* _TASK_:
In the entries below, which lines run from the one containing "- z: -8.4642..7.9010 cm" to the one containing "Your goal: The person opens"? Copy exactly those lines, ends included, and no others.
[DATASET EXTRACT Boundary: Start]
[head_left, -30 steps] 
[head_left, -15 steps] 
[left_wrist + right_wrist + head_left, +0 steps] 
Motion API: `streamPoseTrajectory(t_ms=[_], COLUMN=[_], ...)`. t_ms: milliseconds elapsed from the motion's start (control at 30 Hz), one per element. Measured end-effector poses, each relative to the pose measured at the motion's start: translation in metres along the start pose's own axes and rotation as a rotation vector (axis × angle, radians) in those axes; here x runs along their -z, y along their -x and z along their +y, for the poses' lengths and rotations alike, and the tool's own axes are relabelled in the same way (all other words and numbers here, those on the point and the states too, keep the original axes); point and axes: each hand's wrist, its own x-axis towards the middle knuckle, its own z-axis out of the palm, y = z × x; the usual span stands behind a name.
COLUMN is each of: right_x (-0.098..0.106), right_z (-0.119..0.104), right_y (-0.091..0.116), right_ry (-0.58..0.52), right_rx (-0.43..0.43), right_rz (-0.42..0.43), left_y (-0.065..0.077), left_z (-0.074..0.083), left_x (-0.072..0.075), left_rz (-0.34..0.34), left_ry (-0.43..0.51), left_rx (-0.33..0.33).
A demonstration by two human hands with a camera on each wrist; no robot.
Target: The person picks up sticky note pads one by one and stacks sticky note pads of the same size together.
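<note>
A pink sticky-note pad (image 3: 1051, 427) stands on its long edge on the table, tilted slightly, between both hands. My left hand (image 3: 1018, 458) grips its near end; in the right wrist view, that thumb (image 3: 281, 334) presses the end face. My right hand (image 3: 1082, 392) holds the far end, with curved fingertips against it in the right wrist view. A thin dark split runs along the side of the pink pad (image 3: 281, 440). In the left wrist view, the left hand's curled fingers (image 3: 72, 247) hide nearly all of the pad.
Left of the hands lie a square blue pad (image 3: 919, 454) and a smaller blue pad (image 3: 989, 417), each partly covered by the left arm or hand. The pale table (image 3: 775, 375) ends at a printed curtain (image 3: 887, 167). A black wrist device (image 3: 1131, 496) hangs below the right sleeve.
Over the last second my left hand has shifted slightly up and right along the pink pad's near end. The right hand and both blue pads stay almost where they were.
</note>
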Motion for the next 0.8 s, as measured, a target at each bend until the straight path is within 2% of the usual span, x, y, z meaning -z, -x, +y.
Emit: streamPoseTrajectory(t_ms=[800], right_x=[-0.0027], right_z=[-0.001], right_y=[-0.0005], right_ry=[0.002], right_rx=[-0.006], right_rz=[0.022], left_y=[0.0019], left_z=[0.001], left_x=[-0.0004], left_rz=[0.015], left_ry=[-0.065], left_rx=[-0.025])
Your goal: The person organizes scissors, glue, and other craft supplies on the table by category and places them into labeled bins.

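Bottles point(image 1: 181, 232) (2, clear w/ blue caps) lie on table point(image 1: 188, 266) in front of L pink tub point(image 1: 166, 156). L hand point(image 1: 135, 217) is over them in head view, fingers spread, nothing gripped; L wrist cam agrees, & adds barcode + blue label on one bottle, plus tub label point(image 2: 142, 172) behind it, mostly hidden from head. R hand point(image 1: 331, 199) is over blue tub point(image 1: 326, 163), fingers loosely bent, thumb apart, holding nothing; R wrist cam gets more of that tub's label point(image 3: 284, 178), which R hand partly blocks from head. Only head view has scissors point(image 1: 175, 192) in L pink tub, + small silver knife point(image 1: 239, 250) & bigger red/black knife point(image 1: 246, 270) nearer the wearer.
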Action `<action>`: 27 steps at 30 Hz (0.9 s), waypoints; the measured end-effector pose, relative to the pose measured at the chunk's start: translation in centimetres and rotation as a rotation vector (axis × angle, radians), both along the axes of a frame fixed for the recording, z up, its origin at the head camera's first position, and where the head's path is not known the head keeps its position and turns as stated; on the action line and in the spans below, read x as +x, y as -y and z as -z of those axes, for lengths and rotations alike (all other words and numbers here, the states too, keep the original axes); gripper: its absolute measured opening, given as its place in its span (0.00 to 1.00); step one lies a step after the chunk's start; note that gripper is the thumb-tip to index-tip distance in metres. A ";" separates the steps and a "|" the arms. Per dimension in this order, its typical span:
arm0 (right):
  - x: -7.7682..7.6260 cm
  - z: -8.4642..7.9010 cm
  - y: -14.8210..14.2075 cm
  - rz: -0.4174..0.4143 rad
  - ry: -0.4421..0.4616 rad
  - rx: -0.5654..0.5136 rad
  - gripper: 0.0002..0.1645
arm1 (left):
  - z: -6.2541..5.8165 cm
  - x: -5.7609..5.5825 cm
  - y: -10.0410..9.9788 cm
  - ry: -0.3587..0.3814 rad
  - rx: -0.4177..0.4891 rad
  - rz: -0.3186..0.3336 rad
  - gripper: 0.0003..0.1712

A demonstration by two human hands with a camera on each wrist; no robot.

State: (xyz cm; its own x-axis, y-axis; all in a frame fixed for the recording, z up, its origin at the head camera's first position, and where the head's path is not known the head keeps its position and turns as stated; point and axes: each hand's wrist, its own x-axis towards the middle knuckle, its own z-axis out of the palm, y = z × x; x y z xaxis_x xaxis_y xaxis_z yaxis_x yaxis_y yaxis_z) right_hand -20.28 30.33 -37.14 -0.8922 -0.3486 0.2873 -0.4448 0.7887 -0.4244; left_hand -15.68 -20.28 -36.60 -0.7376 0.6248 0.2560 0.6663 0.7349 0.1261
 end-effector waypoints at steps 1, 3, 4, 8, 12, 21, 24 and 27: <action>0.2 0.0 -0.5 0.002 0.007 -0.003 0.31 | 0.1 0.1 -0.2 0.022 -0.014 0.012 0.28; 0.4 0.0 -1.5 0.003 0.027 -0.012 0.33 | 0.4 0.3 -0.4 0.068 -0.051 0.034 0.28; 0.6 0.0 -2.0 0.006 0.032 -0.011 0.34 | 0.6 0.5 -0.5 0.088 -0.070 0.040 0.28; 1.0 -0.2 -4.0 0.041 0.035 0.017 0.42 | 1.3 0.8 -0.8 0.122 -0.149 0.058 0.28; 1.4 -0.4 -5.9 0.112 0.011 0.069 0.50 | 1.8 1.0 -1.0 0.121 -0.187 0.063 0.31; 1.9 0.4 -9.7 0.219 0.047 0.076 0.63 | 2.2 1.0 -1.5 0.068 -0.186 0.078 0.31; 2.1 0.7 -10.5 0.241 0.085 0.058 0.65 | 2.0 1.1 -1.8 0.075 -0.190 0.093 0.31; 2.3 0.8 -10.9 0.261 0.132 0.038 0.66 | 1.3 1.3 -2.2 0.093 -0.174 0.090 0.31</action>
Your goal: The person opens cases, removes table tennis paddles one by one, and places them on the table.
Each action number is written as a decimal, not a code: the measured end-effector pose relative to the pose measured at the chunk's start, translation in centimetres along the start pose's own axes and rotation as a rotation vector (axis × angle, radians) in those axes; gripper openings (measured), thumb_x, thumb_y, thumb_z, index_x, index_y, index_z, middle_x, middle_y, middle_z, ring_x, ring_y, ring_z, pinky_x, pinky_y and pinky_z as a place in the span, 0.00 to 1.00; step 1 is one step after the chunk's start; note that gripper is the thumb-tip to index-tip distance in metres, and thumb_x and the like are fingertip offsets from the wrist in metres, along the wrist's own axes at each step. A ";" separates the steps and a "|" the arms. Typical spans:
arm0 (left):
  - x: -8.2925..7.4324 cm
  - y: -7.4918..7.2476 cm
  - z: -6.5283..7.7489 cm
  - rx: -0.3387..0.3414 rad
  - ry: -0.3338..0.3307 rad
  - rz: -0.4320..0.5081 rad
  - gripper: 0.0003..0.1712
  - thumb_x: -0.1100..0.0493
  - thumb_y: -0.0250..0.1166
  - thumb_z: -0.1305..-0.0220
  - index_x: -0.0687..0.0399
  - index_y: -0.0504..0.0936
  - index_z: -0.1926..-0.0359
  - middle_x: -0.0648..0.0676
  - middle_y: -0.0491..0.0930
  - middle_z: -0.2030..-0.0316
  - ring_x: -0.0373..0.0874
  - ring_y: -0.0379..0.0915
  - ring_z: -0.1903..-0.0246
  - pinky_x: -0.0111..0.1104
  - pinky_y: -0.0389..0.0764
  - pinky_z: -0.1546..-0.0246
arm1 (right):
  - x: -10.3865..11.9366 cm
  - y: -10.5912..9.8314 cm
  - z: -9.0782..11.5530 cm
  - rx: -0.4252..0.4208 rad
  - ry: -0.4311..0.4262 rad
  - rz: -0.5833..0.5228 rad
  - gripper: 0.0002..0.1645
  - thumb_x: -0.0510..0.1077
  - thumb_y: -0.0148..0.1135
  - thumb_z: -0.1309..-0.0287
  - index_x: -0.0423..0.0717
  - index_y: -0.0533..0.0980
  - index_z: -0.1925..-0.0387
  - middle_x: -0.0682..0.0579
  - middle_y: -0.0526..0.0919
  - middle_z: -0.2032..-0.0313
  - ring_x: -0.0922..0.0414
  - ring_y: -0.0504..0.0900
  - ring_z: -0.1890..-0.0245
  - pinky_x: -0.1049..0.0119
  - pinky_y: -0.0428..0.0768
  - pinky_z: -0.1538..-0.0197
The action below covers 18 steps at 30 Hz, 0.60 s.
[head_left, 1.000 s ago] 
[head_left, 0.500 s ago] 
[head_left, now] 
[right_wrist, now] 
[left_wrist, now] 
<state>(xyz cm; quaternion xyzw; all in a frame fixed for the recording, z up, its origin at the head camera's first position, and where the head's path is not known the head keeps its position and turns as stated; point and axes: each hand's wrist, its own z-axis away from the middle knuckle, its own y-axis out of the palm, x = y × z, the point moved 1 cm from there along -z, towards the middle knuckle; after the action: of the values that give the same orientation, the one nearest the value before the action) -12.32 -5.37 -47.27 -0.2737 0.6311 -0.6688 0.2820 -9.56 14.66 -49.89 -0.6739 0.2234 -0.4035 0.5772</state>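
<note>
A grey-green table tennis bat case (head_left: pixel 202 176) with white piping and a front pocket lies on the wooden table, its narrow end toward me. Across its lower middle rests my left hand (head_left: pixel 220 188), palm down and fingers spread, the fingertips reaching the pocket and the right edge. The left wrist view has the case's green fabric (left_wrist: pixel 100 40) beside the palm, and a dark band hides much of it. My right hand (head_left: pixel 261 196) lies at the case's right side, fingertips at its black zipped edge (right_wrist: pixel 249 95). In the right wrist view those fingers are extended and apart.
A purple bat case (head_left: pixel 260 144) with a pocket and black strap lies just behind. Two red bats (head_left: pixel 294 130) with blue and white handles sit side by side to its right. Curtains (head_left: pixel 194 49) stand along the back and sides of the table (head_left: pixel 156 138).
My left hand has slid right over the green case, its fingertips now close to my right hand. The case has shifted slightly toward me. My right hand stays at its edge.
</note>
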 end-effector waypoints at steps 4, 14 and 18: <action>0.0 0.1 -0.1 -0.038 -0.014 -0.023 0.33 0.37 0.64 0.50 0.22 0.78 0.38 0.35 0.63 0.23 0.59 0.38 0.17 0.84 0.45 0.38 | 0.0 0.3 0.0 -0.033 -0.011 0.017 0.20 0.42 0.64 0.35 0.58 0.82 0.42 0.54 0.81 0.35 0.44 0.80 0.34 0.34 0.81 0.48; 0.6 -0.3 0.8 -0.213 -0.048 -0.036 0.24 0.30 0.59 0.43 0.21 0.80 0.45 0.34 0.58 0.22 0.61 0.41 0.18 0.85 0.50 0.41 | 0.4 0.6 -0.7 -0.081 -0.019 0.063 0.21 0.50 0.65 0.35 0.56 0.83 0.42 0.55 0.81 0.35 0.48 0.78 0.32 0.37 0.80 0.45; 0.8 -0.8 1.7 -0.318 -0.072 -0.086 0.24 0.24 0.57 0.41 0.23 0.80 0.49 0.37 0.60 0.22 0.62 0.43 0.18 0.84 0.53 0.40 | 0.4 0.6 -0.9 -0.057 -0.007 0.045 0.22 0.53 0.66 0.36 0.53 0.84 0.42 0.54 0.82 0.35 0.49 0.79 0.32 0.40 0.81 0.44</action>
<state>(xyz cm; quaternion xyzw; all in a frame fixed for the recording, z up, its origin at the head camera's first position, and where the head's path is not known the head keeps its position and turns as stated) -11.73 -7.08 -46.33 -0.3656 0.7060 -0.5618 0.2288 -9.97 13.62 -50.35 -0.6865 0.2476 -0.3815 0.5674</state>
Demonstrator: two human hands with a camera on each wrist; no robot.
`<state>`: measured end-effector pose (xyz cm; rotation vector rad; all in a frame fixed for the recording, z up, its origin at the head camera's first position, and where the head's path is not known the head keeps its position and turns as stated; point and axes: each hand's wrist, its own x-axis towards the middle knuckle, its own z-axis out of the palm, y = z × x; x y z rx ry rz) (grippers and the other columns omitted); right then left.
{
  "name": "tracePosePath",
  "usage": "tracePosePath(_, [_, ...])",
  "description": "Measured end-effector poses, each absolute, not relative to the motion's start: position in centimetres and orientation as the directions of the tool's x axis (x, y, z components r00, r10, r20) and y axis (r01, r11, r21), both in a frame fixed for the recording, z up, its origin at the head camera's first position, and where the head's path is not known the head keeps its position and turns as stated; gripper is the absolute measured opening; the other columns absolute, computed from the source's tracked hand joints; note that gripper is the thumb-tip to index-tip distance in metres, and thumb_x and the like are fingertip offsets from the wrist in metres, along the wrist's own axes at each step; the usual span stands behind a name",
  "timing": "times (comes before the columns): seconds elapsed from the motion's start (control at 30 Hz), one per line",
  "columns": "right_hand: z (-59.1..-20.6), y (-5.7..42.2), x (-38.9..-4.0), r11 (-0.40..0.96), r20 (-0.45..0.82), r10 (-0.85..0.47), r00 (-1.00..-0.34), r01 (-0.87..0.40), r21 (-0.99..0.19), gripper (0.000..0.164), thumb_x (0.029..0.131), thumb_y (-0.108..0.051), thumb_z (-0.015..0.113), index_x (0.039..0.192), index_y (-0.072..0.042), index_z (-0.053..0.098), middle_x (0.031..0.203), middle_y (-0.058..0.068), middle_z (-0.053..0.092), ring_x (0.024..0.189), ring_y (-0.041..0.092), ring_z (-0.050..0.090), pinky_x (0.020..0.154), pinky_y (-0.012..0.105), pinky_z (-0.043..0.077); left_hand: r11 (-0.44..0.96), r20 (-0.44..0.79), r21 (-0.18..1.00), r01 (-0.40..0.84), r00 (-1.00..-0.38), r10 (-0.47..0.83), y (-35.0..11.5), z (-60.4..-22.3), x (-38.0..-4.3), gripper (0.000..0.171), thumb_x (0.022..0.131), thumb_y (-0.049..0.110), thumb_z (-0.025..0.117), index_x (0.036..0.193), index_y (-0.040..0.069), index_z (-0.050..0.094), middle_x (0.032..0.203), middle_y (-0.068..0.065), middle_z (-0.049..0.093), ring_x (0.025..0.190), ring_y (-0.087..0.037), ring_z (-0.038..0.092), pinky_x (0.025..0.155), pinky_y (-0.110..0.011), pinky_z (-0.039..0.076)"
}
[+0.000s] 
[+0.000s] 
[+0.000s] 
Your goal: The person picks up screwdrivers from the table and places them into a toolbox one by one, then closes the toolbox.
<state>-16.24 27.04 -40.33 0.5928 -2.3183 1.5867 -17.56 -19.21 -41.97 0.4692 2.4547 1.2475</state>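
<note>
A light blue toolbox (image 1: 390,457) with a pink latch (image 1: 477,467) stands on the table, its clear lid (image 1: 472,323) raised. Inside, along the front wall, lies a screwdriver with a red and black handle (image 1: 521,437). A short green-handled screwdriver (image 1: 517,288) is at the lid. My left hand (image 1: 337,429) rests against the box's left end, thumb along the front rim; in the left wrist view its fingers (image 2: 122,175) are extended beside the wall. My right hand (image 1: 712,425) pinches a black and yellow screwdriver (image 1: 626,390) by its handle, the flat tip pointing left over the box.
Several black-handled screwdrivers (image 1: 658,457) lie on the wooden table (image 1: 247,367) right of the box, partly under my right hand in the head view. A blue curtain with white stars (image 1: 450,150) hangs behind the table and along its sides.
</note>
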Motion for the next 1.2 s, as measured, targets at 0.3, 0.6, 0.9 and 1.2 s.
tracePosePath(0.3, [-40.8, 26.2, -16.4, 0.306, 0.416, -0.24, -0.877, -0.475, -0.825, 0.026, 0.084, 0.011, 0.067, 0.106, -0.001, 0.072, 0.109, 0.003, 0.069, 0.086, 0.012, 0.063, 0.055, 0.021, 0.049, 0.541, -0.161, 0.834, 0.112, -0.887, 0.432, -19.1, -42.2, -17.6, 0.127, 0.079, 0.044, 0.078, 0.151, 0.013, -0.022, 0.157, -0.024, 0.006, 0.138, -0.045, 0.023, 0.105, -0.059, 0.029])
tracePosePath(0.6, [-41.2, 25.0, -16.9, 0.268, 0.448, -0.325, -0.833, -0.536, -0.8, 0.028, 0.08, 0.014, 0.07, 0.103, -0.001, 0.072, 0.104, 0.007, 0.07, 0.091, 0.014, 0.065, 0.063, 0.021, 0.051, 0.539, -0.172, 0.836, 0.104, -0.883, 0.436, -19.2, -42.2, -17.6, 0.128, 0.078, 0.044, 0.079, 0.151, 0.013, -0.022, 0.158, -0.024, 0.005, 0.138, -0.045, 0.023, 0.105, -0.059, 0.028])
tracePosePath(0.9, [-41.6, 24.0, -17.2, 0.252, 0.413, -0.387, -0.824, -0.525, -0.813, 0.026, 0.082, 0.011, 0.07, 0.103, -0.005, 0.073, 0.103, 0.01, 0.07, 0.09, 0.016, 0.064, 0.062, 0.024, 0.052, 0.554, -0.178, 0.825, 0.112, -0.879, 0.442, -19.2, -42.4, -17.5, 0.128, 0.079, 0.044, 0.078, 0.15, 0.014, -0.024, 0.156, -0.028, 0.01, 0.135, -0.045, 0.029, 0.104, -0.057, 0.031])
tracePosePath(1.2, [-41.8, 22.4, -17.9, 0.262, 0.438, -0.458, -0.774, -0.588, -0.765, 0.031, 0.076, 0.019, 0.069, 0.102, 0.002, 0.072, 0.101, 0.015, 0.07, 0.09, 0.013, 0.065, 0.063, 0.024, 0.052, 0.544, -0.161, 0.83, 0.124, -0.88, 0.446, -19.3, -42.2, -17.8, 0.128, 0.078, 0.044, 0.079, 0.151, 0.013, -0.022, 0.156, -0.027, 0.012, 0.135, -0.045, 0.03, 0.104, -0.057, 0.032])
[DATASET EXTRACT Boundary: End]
* _RESULT_:
  - z: -8.4642..7.9010 cm
  - y: -14.8210..14.2075 cm
  - rz: -0.4174..0.4143 rad
  - ry: -0.4421..0.4616 rad
  - rx: -0.5654..0.5136 rad
  - gripper: 0.0002..0.1645
arm1 (left):
  - z: -6.2541..5.8165 cm
  - x: -5.7609..5.5825 cm
  - y: -10.0410..9.9788 cm
  - ry: -0.3587..0.3814 rad
  - rx: -0.4177..0.4891 rad
  - rz: -0.3186..0.3336 rad
  - gripper: 0.0003..0.1712

A demonstration by two human hands with a camera on each wrist; no robot.

State: (xyz cm; its own x-axis, y-axis; all in a frame fixed for the recording, z up, its origin at the head camera's first position, and where the head's path is not known the head keeps its position and turns as stated; point and axes: each hand's wrist, its own x-axis towards the middle knuckle, its own z-axis out of the palm, y = z × x; x y z xaxis_x xaxis_y xaxis_z yaxis_x yaxis_y yaxis_z) right_hand -20.28 30.33 -37.14 -0.8922 -0.3486 0.2873 -0.4448 0.7887 -0.4244; left_hand -15.68 -20.28 -36.60 -0.7376 0.6248 0.2560 0.6663 0.7349 0.1261
 end-effector waypoints at steps 1, 3, 4, 8, 12, 21, 24 and 27: <action>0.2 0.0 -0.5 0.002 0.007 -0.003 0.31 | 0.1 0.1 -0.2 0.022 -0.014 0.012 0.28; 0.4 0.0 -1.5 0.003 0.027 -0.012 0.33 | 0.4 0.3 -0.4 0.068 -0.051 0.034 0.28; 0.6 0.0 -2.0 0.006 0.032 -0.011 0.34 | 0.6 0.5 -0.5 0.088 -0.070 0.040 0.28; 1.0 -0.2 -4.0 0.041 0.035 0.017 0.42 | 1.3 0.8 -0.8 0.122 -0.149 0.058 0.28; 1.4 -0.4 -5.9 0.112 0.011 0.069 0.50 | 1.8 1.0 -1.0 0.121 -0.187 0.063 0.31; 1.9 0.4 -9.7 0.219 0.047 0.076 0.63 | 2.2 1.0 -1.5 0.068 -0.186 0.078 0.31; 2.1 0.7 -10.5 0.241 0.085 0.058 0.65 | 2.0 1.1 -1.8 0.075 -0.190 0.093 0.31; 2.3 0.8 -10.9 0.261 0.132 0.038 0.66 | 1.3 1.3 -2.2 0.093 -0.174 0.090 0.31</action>
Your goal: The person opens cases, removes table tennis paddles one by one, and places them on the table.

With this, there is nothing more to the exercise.